Kraken does a lot of preprocessing by default, but it’s important to know the concepts behind what and why, because the default may fit a lot of cases, but sometimes it should be done differently. Knowing what Kraken’s defaults are along with the underlying concepts will help guide a user to know what to do with the data before sending it to Kraken.
Kraken Preprocessing Steps
After the user has selected a target column, Kraken looks for rows where the target is null and separates them into another dataset considered the apply dataset, leaving rows where the target is known as the training set. Only data from the training set is used for making the decisions in the following steps; the steps and metadata for them will be saved and applied to any new data for the model to make predictions on.
- Kraken classifies a column as categorical or numerical:
- FLOAT, DOUBLE, & DECIMAL data types always are considered as numerical.
- STRING data types are always considered as categorical.
- INTEGER data types are considered categorical or numerical depending on the cardinality of the column. If the column has 50 or fewer unique values, the column will be considered categorical. If it has more, then it will be considered numerical.
- Kraken checks each column for sparsity and cardinality (high cardinality = high number of unique values) to make the following decisions:
- If the column is 50% null or more, then the entire column is dropped. Remember that 0 is never considered null.
- If the column only has one unique value, and it is constant, the column will be dropped.
- If the column is categorical and is 90% unique or more, or has more than 1000 unique values, the column will be dropped.
- Calculates and saves the mean for numerical values and the mode for categorical values.
- Imputes missing values.
- Encodes categorical variables.
- Calculates and saves summary statistics for each column to use for feature scaling.
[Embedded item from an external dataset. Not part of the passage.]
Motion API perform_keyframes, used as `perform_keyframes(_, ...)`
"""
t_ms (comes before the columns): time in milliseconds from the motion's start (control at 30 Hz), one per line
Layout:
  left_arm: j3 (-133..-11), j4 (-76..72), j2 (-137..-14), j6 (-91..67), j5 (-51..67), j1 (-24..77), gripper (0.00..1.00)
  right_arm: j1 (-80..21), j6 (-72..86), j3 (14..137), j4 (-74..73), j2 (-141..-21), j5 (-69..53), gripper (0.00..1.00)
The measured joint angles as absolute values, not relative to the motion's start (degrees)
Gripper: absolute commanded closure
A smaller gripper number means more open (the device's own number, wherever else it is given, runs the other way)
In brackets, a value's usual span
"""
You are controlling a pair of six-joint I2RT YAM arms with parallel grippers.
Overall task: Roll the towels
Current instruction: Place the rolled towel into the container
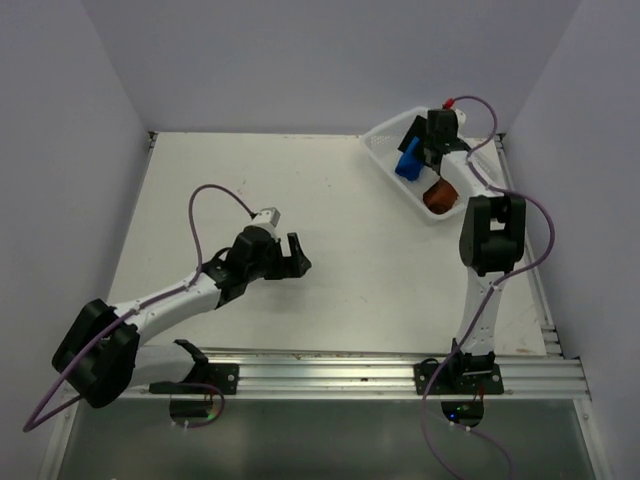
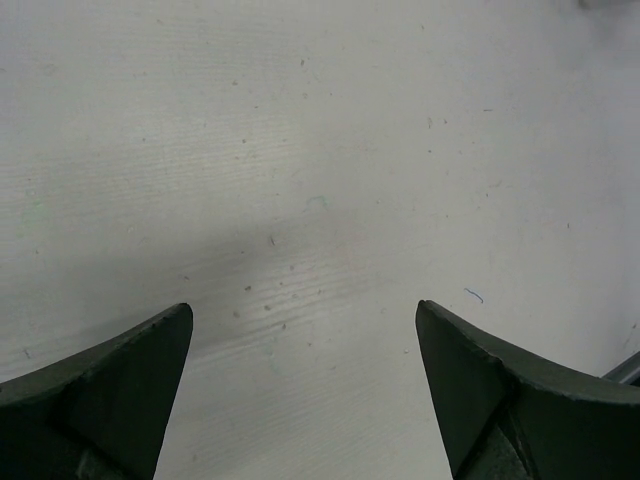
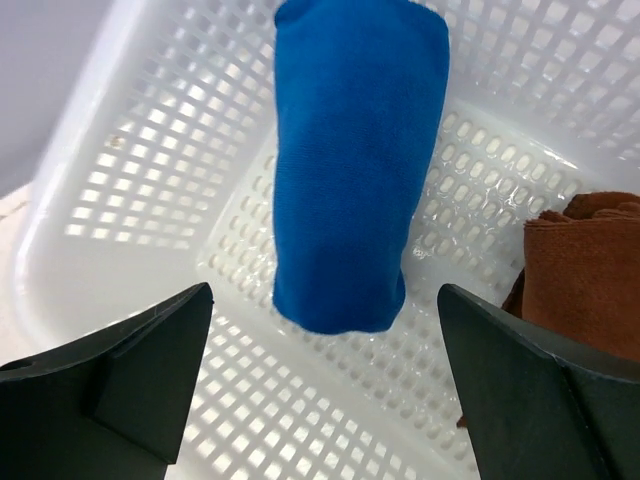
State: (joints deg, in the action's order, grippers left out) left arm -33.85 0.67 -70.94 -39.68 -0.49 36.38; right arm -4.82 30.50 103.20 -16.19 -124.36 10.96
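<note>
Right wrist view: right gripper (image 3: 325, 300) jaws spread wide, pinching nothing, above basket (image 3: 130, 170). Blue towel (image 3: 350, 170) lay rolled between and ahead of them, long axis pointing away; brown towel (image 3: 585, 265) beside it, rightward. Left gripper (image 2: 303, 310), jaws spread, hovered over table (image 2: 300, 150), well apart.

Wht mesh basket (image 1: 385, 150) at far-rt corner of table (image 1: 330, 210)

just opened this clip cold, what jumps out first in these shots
The bright blue rolled towel lies in the white mesh basket at the table's far right corner, with a rust-brown towel beside it. The right gripper hangs open over the basket, while the left gripper is open above the white tabletop.
</note>
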Motion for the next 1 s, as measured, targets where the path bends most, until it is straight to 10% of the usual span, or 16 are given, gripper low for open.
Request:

- Standardizes (feature scales) each column, using the saved summary statistics.
Kraken Pipeline Errors
This is a list of things that cause errors in the data pipeline for Kraken as of August, 2018. Most are based on general dataset problems that persist across most platforms. Some are specific to common Machine Learning Packages and Kraken.
- Commas within fields act as delimiters
- If a field is processed as a string and has commas, the dataset will not load.
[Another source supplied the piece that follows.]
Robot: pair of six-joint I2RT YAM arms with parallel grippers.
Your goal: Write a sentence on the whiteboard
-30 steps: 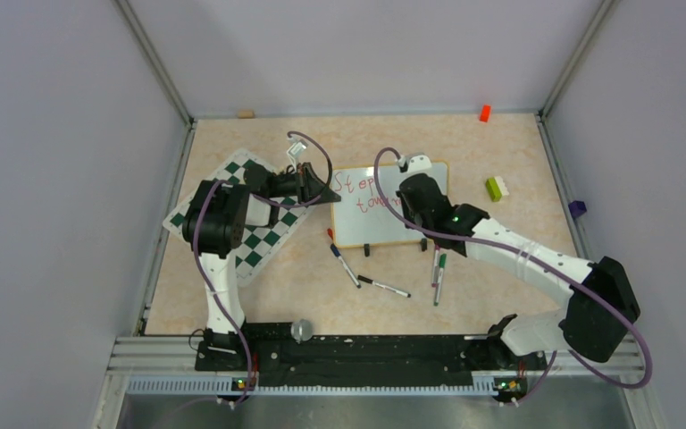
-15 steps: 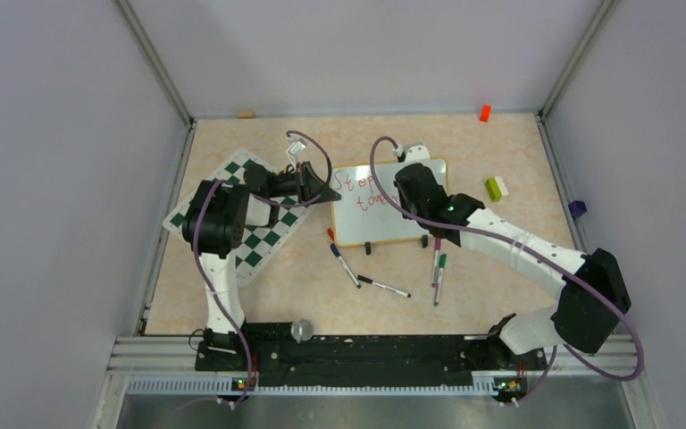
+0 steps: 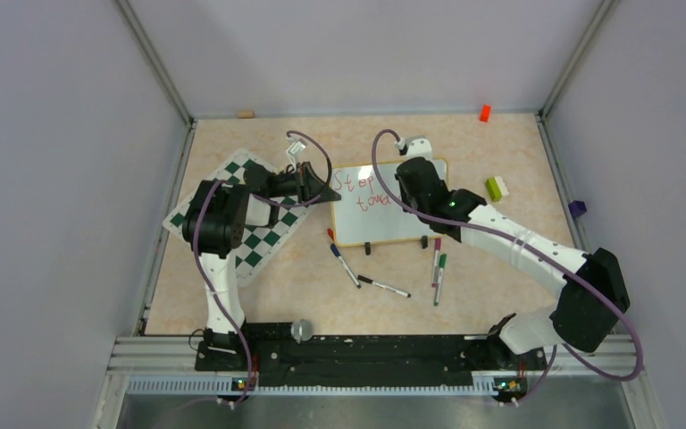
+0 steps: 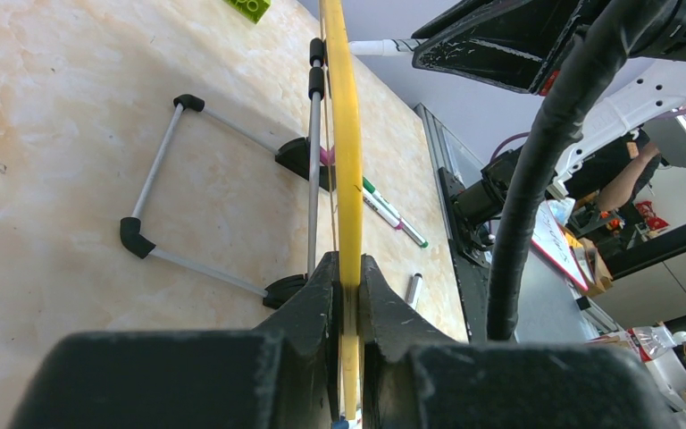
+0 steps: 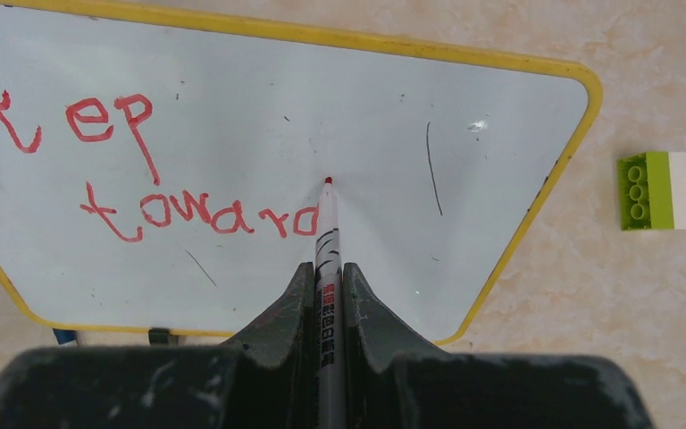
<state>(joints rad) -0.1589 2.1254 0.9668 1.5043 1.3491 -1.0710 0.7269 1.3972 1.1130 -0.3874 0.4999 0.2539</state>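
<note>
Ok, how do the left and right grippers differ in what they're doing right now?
The left gripper is shut on the yellow frame of the whiteboard; the right gripper is shut on a red marker. The left grips the board from its side edge; the right sits over its face, marker tip just past the last written word of the sentence. Both are closed on something.

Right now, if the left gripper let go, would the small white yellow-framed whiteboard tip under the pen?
Likely it would slide or tip: the whiteboard looks thin and light, resting on a slim wire stand. The left gripper clamps its yellow edge, probably steadying it.
</note>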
- User Fix: use the REPLACE() function and replace with another separator or cast the string into a numerical type (when applicable). ”
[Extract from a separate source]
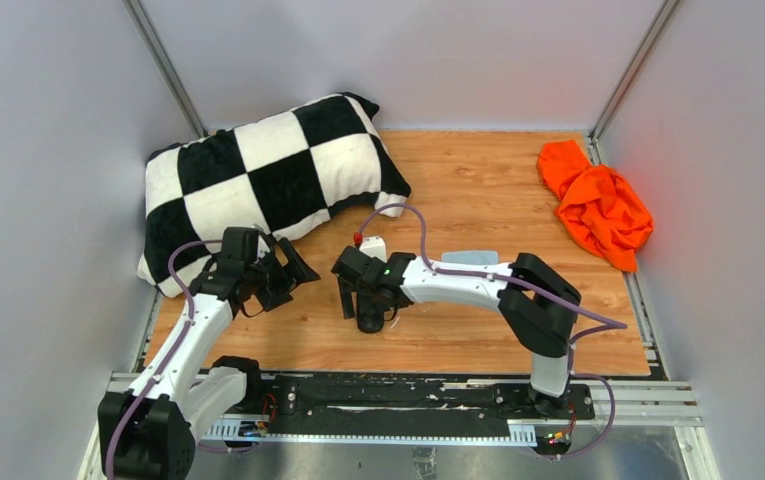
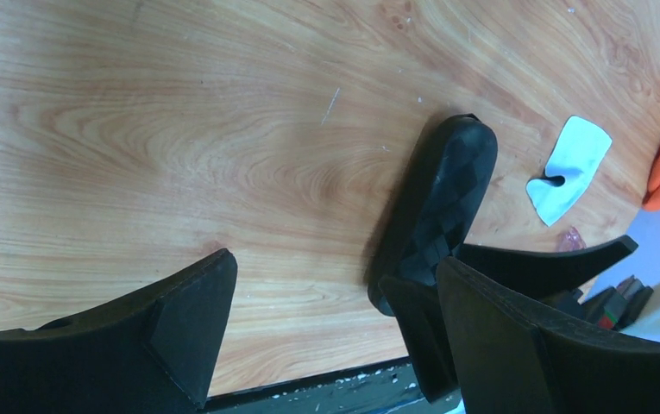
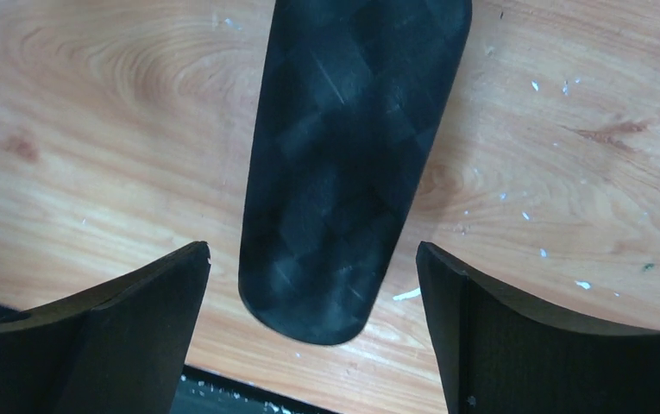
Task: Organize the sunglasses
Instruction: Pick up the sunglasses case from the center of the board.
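Pillow: one, checkered, far left on the table, well apart from everything else.
Left gripper: released, fingers spread, nothing between them; hanging left of the case, well apart from it.
Case: one, black, shut, near the middle; long axis running along the gap between the right arm's fingers.
Right gripper: released, straddling one rounded end of the case; contact impossible to tell.
Sunglasses: one pair; only a pink sliver visible from the left wrist, right of the case, just beside the blue cloth; hidden under the right arm from above; long axis impossible to tell.
Blue cloth: one, flat, right of the case.
Orange cloth: one, crumpled, far right.
Nearer arm: right, probably; case likely needs opening first.
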### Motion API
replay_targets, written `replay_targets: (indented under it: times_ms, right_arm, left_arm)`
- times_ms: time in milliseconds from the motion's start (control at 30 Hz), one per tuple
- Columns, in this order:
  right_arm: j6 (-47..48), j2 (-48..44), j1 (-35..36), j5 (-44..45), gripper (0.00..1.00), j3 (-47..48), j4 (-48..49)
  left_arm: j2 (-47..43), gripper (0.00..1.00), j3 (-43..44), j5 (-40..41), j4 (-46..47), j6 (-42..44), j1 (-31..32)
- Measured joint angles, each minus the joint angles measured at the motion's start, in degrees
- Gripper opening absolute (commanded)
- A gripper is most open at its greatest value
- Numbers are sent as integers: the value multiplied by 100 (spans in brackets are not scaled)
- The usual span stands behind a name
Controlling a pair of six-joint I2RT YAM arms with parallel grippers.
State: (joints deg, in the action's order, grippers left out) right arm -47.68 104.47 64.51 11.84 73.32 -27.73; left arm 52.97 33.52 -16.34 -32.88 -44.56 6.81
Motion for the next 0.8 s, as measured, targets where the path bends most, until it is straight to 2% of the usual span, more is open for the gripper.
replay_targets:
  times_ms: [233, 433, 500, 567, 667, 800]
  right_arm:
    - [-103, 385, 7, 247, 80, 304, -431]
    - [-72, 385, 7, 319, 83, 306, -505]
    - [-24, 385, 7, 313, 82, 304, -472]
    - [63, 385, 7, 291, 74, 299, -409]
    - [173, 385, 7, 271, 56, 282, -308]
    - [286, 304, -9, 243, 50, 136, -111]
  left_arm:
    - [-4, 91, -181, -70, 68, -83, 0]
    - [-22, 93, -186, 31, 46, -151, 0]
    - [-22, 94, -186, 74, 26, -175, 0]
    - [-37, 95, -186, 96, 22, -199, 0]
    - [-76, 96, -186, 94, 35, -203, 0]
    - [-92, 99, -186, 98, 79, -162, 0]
- Column Names with Periods
- Columns that maintain schema information like ‘customer.revenue’ cause errors.
- User Fix: rename the columns if periods exist.
- Datasets that are greater than 500MB
- Preprocessing and parsing categorical variables adds a lot of memory. To prevent errors we limit the data sets that will be parsed to 500 MB.
- User Fix: Submit feature request for larger sets. Drop unnecessary features. Break the data into multiple models.